CVE-2025-54076 is a Reflected Cross-Site Scripting (XSS) vulnerability identified in the WeGIA web management application developed by LabRedesCefetRJ. WeGIA is an open-source platform primarily targeting Portuguese-speaking charitable institutions. The vulnerability exists in versions prior to 3.4.6 within the `pre_cadastro_atendido.php` endpoint, specifically in the handling of the `msg_e` parameter. Improper neutralization of input in this parameter allows an attacker to inject malicious scripts that are reflected back to the user without proper sanitization or encoding. This type of vulnerability falls under CWE-79, which concerns improper neutralization of input during web page generation. The CVSS v3.1 base score is 6.5, indicating a medium severity level. The vector string (CVSS:3.1/AV:N/AC:L/PR:N/UI:R/S:U/C:H/I:N/A:N) shows that the attack can be launched remotely over the network without privileges and with low attack complexity, but requires user interaction (e.g., clicking a crafted link). The impact is primarily on confidentiality, as the attacker can execute scripts in the context of the victim’s browser, potentially stealing sensitive information such as session cookies or other private data. Integrity and availability are not directly affected. The vulnerability was fixed in version 3.4.6 of WeGIA. No known exploits are currently reported in the wild. Given the application’s focus on Portuguese language and charitable organizations, the user base is likely niche but sensitive.

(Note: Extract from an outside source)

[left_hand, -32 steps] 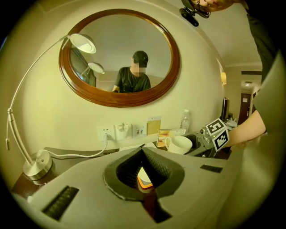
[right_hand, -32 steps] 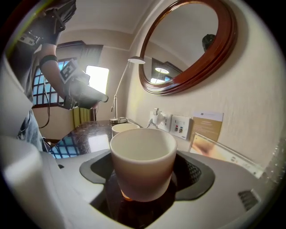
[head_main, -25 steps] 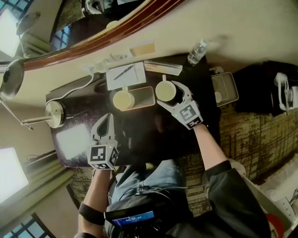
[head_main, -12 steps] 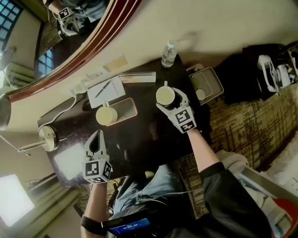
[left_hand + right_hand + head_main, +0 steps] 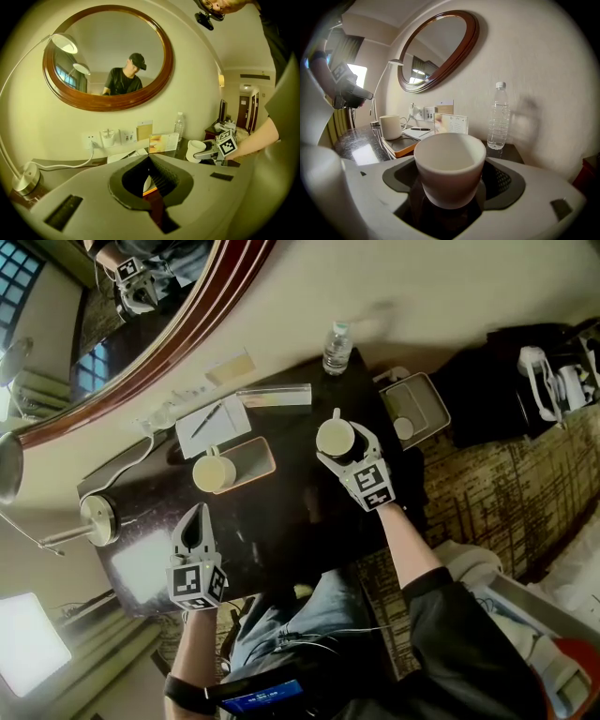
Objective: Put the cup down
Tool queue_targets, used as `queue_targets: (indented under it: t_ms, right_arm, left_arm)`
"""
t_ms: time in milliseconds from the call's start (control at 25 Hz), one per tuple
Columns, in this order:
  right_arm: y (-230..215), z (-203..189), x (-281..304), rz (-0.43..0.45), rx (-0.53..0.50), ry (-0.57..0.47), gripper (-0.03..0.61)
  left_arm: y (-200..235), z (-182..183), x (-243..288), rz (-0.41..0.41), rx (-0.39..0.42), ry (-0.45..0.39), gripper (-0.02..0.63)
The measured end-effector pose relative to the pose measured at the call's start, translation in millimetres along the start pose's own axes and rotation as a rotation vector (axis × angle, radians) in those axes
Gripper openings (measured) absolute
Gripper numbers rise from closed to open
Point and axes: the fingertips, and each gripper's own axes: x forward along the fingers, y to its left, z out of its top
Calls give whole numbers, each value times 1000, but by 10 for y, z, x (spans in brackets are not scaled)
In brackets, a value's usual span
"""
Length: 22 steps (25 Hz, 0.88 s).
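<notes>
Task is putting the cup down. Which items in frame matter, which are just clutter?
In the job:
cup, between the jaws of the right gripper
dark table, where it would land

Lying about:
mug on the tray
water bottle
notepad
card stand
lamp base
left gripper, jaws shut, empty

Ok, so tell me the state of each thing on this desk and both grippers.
white cup: upright, empty, held in the right gripper.
right gripper: shut on the white cup.
left gripper: shut, nothing between its jaws.
second mug: upright, on the tray.
water bottle: upright, capped.
pen: lying on the notepad.
</notes>
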Motion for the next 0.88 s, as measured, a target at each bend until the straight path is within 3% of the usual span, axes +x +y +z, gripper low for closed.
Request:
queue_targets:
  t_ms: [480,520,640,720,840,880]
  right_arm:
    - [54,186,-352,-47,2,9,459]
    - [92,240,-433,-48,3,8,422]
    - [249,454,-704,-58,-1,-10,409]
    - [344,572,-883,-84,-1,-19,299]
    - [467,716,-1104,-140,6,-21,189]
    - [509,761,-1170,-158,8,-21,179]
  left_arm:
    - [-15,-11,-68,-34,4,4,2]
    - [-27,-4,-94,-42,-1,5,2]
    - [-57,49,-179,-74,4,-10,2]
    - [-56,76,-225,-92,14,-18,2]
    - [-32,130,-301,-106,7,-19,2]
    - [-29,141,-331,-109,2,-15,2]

Attackers could leverage this vulnerability for phishing, session hijacking, or delivering malicious payloads to users interacting with the vulnerable endpoint.

For European organizations, the impact depends on the adoption of WeGIA within charitable or non-profit sectors, especially those serving Portuguese-speaking communities or collaborating with Portuguese institutions. If deployed, the vulnerability could allow attackers to compromise user sessions, steal confidential data, or conduct targeted phishing campaigns against donors, volunteers, or staff. This could lead to reputational damage, loss of trust, and potential data protection violations under GDPR if personal data is exposed. While the vulnerability does not affect system integrity or availability, the confidentiality breach risks are significant in environments handling sensitive donor or beneficiary information. Additionally, the requirement for user interaction means social engineering could be used to exploit the vulnerability, increasing the risk for less security-aware users. Organizations relying on WeGIA should consider the threat in the context of their user base and data sensitivity.

1. Immediate upgrade to WeGIA version 3.4.6 or later, where the vulnerability is patched, is the most effective mitigation. 2. Implement strict input validation and output encoding on all user-supplied data, especially parameters like `msg_e` that are reflected in responses. 3. Employ Content Security Policy (CSP) headers to restrict the execution of unauthorized scripts in browsers. 4. Educate users about the risks of clicking on suspicious links and encourage cautious behavior to reduce the likelihood of successful social engineering. 5. Conduct regular security assessments and code reviews focused on input handling and sanitization practices within web applications. 6. Monitor web server logs for unusual request patterns targeting the vulnerable endpoint to detect potential exploitation attempts. 7. If upgrading immediately is not feasible, consider implementing web application firewall (WAF) rules to detect and block malicious payloads targeting the `msg_e` parameter.